Answer with a number only, stating how many lines of the records hold the word "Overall".

**Material provided**
........

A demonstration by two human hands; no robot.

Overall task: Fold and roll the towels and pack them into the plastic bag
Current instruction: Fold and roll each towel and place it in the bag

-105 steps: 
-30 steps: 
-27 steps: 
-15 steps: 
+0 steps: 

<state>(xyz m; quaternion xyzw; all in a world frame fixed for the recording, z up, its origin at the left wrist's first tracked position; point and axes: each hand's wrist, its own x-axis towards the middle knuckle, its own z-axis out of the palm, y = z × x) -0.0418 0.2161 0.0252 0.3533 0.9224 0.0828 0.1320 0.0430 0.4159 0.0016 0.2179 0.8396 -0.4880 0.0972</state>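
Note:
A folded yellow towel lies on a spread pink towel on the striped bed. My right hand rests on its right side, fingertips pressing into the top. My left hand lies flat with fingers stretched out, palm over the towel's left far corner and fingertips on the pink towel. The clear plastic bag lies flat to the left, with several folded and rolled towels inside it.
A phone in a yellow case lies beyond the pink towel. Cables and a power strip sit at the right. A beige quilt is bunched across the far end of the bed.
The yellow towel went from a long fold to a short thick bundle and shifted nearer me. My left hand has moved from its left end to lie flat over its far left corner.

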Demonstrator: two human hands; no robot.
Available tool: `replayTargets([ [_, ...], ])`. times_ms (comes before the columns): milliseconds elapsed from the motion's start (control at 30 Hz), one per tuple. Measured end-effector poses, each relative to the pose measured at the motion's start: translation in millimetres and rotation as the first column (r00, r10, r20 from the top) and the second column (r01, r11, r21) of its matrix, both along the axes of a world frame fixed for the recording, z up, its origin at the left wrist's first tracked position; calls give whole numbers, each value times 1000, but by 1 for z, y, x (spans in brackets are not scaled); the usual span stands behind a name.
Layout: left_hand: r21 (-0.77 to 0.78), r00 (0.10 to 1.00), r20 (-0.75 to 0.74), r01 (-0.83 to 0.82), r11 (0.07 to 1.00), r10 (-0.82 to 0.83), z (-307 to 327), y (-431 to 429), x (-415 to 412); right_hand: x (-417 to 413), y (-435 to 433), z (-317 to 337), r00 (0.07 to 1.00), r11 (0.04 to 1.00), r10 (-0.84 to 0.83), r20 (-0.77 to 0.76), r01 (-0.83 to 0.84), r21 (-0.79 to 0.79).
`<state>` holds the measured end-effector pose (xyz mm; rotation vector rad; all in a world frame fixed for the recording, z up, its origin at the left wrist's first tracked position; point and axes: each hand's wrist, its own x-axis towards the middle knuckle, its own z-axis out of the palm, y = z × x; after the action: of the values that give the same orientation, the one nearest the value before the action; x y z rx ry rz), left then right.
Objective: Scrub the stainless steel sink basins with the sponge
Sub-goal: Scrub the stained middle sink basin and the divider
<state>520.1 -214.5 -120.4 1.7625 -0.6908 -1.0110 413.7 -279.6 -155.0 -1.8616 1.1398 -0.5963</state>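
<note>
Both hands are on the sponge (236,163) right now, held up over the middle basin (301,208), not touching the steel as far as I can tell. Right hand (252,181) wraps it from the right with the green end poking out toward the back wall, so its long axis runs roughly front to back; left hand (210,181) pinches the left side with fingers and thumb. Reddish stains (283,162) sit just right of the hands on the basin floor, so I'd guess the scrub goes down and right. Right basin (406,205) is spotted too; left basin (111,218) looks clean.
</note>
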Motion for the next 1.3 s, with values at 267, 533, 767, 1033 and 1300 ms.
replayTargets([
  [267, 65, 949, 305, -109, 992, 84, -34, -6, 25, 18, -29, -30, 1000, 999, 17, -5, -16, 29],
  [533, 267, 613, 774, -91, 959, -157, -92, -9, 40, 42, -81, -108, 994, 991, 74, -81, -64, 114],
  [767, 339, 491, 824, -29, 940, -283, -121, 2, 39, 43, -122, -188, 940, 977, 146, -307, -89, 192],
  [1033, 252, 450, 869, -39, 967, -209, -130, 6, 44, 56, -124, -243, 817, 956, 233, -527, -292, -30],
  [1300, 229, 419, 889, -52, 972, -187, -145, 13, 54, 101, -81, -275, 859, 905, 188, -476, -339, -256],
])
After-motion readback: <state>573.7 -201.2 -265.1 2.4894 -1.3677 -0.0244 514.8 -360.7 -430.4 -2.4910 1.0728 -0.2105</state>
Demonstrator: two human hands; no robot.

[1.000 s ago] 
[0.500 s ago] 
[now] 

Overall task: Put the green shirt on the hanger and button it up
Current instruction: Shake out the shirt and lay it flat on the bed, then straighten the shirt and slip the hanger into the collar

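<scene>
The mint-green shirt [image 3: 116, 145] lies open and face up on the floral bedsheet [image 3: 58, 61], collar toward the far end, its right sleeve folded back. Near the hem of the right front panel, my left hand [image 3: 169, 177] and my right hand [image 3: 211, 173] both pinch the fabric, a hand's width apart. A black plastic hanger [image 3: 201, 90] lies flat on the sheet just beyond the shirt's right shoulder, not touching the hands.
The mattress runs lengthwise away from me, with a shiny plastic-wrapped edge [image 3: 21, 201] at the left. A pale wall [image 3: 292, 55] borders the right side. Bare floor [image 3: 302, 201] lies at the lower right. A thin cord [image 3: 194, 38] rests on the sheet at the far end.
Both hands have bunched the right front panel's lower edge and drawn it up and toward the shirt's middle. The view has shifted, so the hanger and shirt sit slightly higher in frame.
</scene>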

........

**Response below**
2